#### Exercise aim
All of the data is to be copied word for word.

#### Dataset extract
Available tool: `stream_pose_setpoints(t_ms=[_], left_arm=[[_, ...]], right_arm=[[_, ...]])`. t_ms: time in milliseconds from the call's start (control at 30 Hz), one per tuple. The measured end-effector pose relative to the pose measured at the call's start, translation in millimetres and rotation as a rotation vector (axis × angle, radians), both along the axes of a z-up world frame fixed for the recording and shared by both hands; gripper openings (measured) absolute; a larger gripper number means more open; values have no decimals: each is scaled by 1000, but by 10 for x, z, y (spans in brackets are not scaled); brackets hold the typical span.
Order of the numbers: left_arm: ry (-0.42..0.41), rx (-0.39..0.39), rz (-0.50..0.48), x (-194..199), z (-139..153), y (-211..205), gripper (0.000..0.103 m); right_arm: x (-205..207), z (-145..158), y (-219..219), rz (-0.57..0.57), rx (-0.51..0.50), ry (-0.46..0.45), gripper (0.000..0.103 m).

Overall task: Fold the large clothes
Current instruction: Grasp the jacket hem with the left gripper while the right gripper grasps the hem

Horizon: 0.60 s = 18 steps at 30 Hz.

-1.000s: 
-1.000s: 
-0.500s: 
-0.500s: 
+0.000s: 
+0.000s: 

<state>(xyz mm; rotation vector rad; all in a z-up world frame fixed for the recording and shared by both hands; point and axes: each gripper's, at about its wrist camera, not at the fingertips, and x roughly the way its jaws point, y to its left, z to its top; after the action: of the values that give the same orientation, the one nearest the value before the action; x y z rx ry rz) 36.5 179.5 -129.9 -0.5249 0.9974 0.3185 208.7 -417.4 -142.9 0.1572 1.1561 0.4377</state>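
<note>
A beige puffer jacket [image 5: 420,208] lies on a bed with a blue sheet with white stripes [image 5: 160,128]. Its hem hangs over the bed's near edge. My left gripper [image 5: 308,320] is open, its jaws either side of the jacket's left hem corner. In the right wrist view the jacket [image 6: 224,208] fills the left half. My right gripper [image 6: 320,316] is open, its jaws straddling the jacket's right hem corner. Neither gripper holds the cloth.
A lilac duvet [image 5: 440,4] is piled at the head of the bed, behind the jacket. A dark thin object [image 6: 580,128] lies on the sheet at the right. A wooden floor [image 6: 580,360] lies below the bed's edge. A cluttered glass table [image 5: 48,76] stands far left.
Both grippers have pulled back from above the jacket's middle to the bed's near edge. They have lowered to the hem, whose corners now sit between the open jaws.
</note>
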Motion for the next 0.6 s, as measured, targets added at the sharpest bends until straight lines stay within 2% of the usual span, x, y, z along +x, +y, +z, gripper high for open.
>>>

#### Worked solution
Available tool: `stream_pose_setpoints(t_ms=[_], left_arm=[[_, ...]], right_arm=[[_, ...]])`. t_ms: time in milliseconds from the call's start (control at 30 Hz), one per tuple. The measured end-effector pose relative to the pose measured at the call's start, translation in millimetres and rotation as a rotation vector (axis × angle, radians), both along the axes of a z-up world frame fixed for the recording and shared by both hands; gripper openings (measured) absolute; a larger gripper number means more open; values have no decimals: each is scaled by 1000, but by 10 for x, z, y (spans in brackets are not scaled); brackets hold the typical span.
Order of the numbers: left_arm: ry (-0.42..0.41), rx (-0.39..0.39), rz (-0.50..0.48), x (-194..199), z (-139..153), y (-211..205), gripper (0.000..0.103 m); right_arm: x (-205..207), z (-145..158), y (-219..219), rz (-0.57..0.57), rx (-0.51..0.50), ry (-0.46..0.45), gripper (0.000..0.103 m).

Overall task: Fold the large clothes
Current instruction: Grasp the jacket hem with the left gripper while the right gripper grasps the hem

Horizon: 0.60 s = 18 steps at 30 Hz.

-1.000s: 
-1.000s: 
-0.500s: 
-0.500s: 
+0.000s: 
+0.000s: 

<state>(xyz mm; rotation vector rad; all in a z-up world frame fixed for the recording and shared by both hands; point and axes: each gripper's, at about its wrist camera, not at the fingertips, and x roughly the way its jaws point, y to its left, z to its top; after the action: of the values that give the same orientation, the one nearest the value before the action; x y z rx ry rz) 36.5 179.5 -129.9 -0.5249 0.9974 0.3185 208.7 -417.4 -142.9 0.1572 1.1561 0.4377</state>
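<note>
A beige puffer jacket [image 5: 420,208] lies on a bed with a blue sheet with white stripes [image 5: 160,128]. Its hem hangs over the bed's near edge. My left gripper [image 5: 308,320] is open, its jaws either side of the jacket's left hem corner. In the right wrist view the jacket [image 6: 224,208] fills the left half. My right gripper [image 6: 320,316] is open, its jaws straddling the jacket's right hem corner. Neither gripper holds the cloth.
A lilac duvet [image 5: 440,4] is piled at the head of the bed, behind the jacket. A dark thin object [image 6: 580,128] lies on the sheet at the right. A wooden floor [image 6: 580,360] lies below the bed's edge. A cluttered glass table [image 5: 48,76] stands far left.
Both grippers have pulled back from above the jacket's middle to the bed's near edge. They have lowered to the hem, whose corners now sit between the open jaws.
</note>
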Motion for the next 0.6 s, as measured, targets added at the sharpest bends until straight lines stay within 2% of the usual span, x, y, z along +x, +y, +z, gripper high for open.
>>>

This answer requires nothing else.